Wie man in Fitnessstudios und Spa-Bädern eine angenehme Temperatur erreicht
Wenn Sie schon einmal nach einem kalten Duschgang in die Umkleidekabine eines Fitnessstudios oder eines Spa-Bads gegangen sind, kennen Sie dieses Gefühl – diese plötzliche Kälte.
Das ist ein Problem, das schwer zu lösen ist. Normalerweise würde man einfach einen Heizgerät einsetzen – doch solche Geräte erwärmen nur die Luft. In einem Raum voller Dampf und offener Lüftungsöffnungen verschwindet diese warme Luft wieder. Im Grunde zahlt man also dafür, dass die Decke erwärmt wird.
Deshalb verwenden wir Kurzwellen-Infrarot-Heizer. Anstatt gegen die Luft vorzugehen, wirkt das Licht direkt auf den Menschen.
Warum „IP44“ wichtig ist
Auf der Spezifikationsliste finden Sie den Begriff IP44. Auf einfache Art ausgedrückt bedeutet das, dass das Gerät auch in feuchten Bedingungen weiterhin funktioniert.
Wasser und Hochspannung vertragen sich nicht gut. Ohne eine angemessene Schutzklasse dringen Feuchtigkeit in die Elektronik ein, es beginnt zu rosten – und letztendlich kommt es zu einem Kurzschluss. Wir verwenden hochwertige Dichtungen sowie abgeschirmte Verbindungen, damit die Elektronik trocken bleibt. Das ist der Unterschied zwischen einem Heizgerät, das jahrelang funktioniert, und einem Gerät, dessen Schalter bereits beim ersten heißem Duschen ausfällt.
Der „Sofort-Effekt“
Das Tolle an Infrarot-Heizern ist, dass sie nicht warten müssen. Es gibt kein Heizelement, das erst „aufgewärmt“ werden muss. Sobald man den Schalter umlegt, erreicht die Energie sofort die Haut und wandelt sich in Wärme um. Es ist sofortig. Wir verwenden Quarzglasröhren, damit die Wärme direkt nach unten geleitet wird. So geht keine Energie an Wände oder Decken verloren. Man fühlt einfach nur Wärme – Punkt.
Die schwierige Herausforderung: Die Installation
Man kann diese Geräte nicht einfach in eine Steckdose stecken und fertig.
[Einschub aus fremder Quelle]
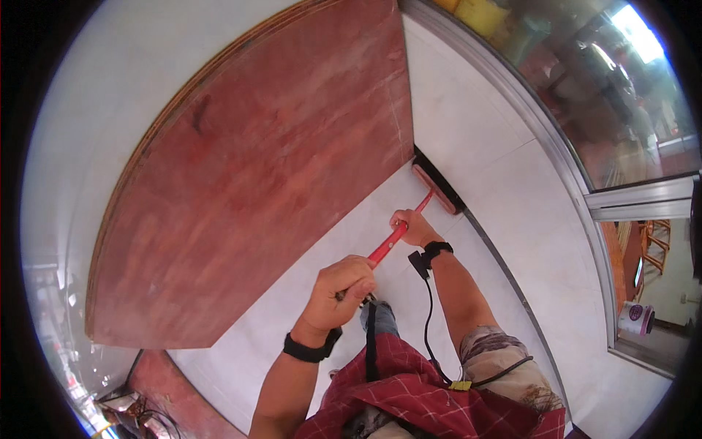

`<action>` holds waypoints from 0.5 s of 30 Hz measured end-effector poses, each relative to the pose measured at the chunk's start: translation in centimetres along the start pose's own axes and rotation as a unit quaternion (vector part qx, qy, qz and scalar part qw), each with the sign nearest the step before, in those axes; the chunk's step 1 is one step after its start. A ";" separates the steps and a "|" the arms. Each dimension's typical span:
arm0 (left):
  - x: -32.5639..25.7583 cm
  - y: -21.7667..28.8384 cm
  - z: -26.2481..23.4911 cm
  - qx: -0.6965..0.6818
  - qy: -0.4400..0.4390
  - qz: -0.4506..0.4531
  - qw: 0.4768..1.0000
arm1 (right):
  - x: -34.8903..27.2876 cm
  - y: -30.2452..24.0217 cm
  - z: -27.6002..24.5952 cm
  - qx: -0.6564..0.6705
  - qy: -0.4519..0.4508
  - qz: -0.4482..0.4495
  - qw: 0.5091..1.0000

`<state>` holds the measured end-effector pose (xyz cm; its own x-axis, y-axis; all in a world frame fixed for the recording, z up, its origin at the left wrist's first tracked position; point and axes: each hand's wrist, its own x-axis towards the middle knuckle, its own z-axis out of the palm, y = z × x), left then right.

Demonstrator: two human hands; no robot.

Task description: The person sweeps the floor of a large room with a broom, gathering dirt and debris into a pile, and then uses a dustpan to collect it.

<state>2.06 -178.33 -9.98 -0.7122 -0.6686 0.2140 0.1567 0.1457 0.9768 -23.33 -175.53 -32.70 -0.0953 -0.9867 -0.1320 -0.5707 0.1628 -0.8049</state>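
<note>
Both my hands grip the red handle of a broom [386, 245], which slants from my waist toward the far right. My left hand [338, 291] is closed around the upper end of the handle, near my body. Lower down the handle, my right hand [414, 227] is wrapped around it closer to the head. The broom's pinkish-red head [437, 192] has dark bristles that rest on the pale floor [292, 300], against the foot of the white wall, beside the corner of a reddish board.
A large reddish-brown board [256, 168] takes up the left and centre. Metal-framed windows [625, 197] run along the right wall, with a white and purple container [636, 318] at the lower pane. Loose cables [150, 418] lie at the lower left, and a black cable hangs from my right wrist strap.
</note>
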 end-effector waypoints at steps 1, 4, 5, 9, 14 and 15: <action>0.0 0.1 -0.4 0.007 0.000 -0.012 1.000 | -0.2 0.4 0.5 0.004 -0.003 0.003 1.000; -3.0 0.3 -0.1 0.040 0.043 -0.053 0.997 | -0.7 0.1 2.0 0.015 -0.070 -0.052 0.996; -4.2 1.1 0.1 0.044 0.056 -0.072 0.995 | -0.9 -0.2 3.0 0.021 -0.077 -0.088 0.993; -9.7 7.4 -1.3 0.083 0.101 -0.133 0.982 | -4.0 -6.1 8.6 0.061 -0.154 -0.132 0.977; -15.2 15.5 -4.1 0.081 0.161 -0.118 0.977 | -8.5 -17.1 14.1 0.112 -0.259 -0.165 0.945; -15.9 16.7 -4.3 0.088 0.123 -0.078 0.985 | -9.2 -19.0 14.4 0.113 -0.283 -0.173 0.936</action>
<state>18.95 -168.44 2.91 -0.5275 -0.8462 0.0754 -0.0789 0.1372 0.9874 0.12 -169.58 -24.50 0.5484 -0.8329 -0.0742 -0.2938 -0.1088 -0.9497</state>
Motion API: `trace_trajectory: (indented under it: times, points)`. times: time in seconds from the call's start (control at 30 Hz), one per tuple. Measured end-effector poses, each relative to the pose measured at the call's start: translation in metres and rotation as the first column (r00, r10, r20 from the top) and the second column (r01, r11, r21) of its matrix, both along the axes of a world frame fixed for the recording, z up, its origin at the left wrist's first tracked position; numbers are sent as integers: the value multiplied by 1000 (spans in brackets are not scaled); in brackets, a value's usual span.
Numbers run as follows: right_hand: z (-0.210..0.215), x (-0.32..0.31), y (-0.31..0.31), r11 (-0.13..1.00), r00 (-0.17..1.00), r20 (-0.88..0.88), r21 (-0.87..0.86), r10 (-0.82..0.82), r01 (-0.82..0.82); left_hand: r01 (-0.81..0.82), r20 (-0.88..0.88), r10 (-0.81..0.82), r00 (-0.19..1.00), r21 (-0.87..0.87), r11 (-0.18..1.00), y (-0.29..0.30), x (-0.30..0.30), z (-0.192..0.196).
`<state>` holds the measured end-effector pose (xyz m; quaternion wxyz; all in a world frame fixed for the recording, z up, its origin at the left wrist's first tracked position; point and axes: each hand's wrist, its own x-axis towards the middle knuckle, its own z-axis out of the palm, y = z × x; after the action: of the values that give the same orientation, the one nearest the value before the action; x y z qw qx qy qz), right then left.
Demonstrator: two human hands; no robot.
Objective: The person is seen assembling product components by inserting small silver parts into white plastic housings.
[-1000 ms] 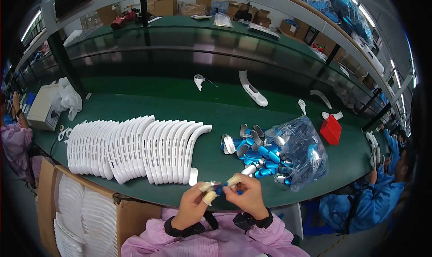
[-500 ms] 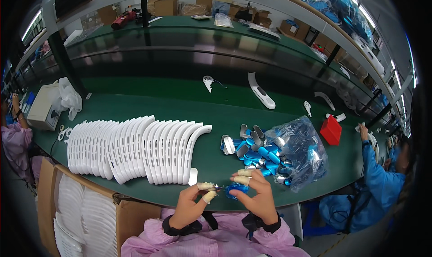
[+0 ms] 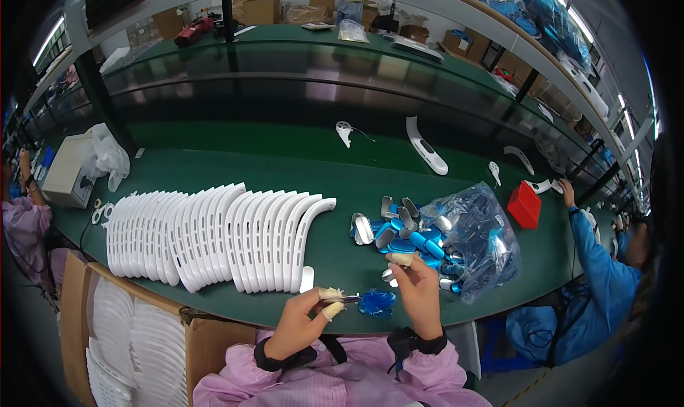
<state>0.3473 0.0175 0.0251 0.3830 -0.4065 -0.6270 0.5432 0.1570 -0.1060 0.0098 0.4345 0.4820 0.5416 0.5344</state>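
Observation:
Pinched between thumb and fingertips, my left hand [image 3: 305, 320] holds a pair of slim dark tweezers [image 3: 345, 299]. Just right of their tips is a crumpled blue film [image 3: 377, 303]; whether it touches the tips I cannot tell. My right hand [image 3: 419, 293] is raised over the table edge, thumb and forefinger drawn together. A small silvery oval piece [image 3: 388, 274] shows by the thumb; whether it is held or lies on the table is unclear. Pale yellow covers wrap fingertips on both hands. Beyond the right hand lies a pile of blue and silver oval caps [image 3: 407, 242].
Rows of curved white slotted parts [image 3: 214, 239] stand at left. A clear plastic bag [image 3: 484, 243] and a red bin [image 3: 524, 206] are at right. White parts lie on the far green strip, including a curved one [image 3: 426, 147]. A cardboard box [image 3: 221, 343] holds more. A co-worker in blue [image 3: 598, 272] reaches in.
My right hand has let go of the blue film and moved up and right. The far white parts have shifted right. The co-worker's hand has moved toward a white part.

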Motion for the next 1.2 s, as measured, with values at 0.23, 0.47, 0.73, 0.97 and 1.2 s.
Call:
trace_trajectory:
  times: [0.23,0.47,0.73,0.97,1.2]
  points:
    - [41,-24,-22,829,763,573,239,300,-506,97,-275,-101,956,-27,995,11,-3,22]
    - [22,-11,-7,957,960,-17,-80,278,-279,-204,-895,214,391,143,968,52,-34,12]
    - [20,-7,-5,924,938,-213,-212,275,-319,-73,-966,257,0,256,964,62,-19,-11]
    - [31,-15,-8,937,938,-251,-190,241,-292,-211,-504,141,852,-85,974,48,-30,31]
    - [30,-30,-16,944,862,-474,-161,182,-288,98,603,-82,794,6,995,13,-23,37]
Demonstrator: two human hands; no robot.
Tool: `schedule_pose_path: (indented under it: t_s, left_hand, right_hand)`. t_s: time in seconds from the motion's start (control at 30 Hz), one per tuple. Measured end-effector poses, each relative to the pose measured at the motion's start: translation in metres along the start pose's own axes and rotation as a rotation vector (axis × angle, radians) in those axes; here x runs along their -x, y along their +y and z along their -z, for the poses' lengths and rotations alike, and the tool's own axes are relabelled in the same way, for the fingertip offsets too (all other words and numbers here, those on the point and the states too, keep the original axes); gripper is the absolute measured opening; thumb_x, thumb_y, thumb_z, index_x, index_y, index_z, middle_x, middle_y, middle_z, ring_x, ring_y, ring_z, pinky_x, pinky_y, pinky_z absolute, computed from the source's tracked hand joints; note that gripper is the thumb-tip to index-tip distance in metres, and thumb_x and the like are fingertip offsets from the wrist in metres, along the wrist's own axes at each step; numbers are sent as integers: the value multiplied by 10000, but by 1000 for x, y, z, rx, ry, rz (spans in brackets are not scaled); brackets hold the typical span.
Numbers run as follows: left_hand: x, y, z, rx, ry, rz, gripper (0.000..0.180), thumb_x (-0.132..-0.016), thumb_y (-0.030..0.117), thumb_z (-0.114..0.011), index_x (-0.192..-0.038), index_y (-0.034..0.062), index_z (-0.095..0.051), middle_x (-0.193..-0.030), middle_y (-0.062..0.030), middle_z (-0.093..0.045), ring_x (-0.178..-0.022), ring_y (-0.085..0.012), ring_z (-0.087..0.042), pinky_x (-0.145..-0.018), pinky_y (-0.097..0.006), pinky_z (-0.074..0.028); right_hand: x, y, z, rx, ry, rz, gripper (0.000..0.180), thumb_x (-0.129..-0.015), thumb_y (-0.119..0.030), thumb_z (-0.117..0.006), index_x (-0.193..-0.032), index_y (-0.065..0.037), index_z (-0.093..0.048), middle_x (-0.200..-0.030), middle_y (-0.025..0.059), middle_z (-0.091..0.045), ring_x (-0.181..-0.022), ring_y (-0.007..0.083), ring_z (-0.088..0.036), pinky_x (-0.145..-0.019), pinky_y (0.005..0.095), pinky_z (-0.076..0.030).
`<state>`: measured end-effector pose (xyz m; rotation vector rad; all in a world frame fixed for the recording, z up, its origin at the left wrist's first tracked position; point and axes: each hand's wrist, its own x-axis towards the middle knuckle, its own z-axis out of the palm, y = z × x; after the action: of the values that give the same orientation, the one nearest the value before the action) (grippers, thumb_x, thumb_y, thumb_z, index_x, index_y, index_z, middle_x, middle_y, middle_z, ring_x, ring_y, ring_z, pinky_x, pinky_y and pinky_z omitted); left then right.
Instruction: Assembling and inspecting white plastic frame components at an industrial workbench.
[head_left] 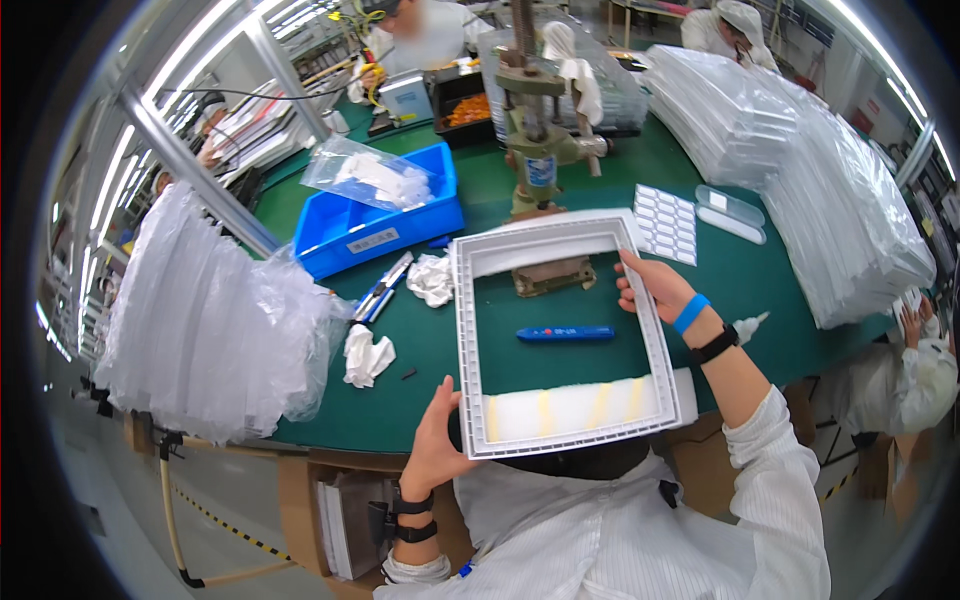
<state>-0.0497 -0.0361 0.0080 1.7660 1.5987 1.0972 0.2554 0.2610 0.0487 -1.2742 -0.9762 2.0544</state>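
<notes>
White frame [466, 340] over the table's [420, 350] near edge. Right hand [652, 288] clamped on its right bar; left hand [435, 440] against lower-left corner, fingers hidden, grip can't be judged. Risk: uneven support could tip it onto the blue marker [565, 333].

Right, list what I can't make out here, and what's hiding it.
All in the head view:
- Left hand: some fingers, hidden by the white rectangular frame.
- Arbor press: its top, cut off by the upper edge; part of its base, covered by the frame's far bar.
- White pieces: exact shapes, obscured by their crumpled plastic bag.
- Blue pen-shaped tool: its markings, too small.
</notes>
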Motion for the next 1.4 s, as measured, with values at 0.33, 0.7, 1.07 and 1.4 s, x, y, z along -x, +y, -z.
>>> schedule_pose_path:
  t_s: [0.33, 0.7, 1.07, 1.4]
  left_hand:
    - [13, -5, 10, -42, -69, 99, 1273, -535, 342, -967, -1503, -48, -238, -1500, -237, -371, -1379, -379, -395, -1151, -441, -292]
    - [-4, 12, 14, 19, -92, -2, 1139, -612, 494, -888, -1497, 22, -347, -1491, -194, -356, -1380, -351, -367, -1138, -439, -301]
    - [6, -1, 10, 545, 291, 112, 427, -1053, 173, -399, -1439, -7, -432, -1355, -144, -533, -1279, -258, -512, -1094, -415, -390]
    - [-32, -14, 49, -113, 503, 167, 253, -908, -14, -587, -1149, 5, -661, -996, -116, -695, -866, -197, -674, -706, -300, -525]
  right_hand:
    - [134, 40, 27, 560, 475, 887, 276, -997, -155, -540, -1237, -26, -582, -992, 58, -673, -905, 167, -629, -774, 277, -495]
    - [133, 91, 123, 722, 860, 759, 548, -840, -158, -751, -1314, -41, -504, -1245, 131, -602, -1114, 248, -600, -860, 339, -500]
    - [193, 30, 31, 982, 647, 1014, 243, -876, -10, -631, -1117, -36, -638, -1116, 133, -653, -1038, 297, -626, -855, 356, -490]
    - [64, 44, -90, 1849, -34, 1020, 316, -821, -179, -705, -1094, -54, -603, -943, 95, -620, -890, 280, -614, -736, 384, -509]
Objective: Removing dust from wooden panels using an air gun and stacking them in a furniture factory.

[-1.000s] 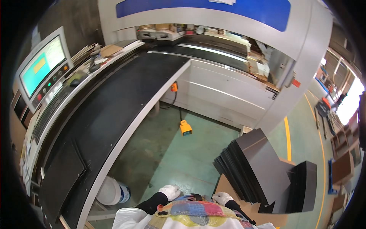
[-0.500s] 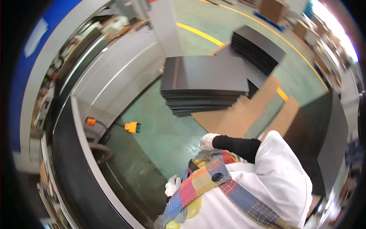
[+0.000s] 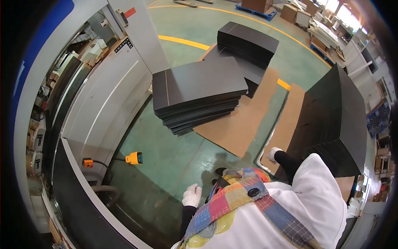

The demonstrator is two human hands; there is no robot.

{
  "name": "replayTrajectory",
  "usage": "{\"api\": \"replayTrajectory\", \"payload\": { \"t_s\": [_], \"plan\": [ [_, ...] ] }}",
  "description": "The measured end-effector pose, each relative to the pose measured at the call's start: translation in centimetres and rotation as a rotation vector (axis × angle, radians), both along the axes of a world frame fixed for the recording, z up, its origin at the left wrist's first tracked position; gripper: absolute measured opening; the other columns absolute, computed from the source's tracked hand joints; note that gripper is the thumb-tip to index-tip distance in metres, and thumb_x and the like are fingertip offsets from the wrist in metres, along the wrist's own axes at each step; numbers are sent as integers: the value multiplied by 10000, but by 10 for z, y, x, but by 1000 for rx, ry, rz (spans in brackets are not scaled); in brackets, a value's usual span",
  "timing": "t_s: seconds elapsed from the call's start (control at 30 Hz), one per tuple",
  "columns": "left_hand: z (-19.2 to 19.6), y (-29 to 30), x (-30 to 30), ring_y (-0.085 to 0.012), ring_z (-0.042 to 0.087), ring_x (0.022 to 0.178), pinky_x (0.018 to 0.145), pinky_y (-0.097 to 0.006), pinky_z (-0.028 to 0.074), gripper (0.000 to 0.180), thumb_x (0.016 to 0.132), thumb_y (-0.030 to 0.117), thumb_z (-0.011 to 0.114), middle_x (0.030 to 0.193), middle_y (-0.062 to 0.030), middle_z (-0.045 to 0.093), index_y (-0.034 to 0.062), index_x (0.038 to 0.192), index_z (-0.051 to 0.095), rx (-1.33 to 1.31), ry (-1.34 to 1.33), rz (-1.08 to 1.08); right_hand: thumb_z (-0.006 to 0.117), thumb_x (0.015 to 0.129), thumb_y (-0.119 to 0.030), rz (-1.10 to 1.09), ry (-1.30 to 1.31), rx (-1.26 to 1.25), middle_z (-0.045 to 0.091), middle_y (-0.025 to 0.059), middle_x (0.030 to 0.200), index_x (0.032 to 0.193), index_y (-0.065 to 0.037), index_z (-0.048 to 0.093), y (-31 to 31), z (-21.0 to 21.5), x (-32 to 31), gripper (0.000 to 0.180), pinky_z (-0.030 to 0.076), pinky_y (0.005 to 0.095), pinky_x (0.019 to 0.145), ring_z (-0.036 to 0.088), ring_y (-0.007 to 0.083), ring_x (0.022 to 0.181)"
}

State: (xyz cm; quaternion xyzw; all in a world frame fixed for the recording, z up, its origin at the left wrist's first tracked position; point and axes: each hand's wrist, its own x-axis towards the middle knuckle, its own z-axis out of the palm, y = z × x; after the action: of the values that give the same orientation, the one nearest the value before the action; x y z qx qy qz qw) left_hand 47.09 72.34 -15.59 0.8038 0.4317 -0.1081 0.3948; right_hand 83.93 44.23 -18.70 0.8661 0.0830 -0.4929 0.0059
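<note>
My left hand (image 3: 192, 195), in a white glove, hangs over the green floor left of my patchwork apron. Its fingers are loosely curled, with nothing in them. My right hand (image 3: 272, 154), gloved too, is a compact, closed shape with nothing visible in it. It is nearest to the tall stack of black sheets (image 3: 319, 120) on the right and hangs above a brown cardboard sheet (image 3: 286, 124). Ahead, a second stack of black sheets (image 3: 199, 83) has uneven, slightly fanned edges. Behind it stands a third black stack (image 3: 248, 41).
A grey machine (image 3: 107, 95) with a black-topped ledge (image 3: 78, 199) runs along my left. A yellow foot pedal (image 3: 133, 158) and its cable lie on the floor beside it. Another cardboard sheet (image 3: 240, 128) lies between the stacks. A blue pallet (image 3: 257, 12) stands far back.
My view has turned to the right, so the stacks sit further left. My right hand has moved right, toward the right-hand black stack. My left hand shows more fully.
</note>
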Motion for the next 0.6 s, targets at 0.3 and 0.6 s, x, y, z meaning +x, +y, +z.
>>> {"api": "replayTrajectory", "payload": {
  "t_s": [0.3,0.6],
  "plan": [
    [-10,3,20,-349,567,1145,994,-428,429,443,903,389,486,1198,-179,625,72,1175,635,-38,6,-54,619,829,-308,-220,43,113,678,96,681,733,-29,693,-1,3,-17,305,559,353,594,679,195,612],
    [15,44,127,-332,594,1120,972,-419,451,442,912,380,534,1211,-176,626,77,1226,608,-61,-137,9,605,807,-279,-247,-138,113,682,93,699,798,-5,705,-15,29,56,292,543,321,604,676,199,625]
  ]
}}
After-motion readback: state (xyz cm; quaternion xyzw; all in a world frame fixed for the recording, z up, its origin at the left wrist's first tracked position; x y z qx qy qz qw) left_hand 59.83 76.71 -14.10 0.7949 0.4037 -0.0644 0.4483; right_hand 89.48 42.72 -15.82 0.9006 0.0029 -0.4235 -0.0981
Sie ziehen viel Strom, sobald sie eingeschaltet werden – daher benötigen sie ihre eigene Steckdose.
Außerdem muss man darauf achten, wo man die Geräte aufhängt. Kurzwellenwärme breitet sich nicht unendlich weit aus. Wenn man das Gerät zu hoch anbringt, verschwindet die Wärme, bevor sie den Boden erreicht. Wenn man es jedoch zu niedrig anbringt oder die Leistung in einem kleinen Raum zu hoch einstellt, wird die Person, die direkt darunter steht, überhitzt.
Es geht darum, den richtigen Balancepunkt zwischen der Höhe der Decke und der Leistung des Geräts zu finden. Wenn das klappt, muss niemand mehr frieren.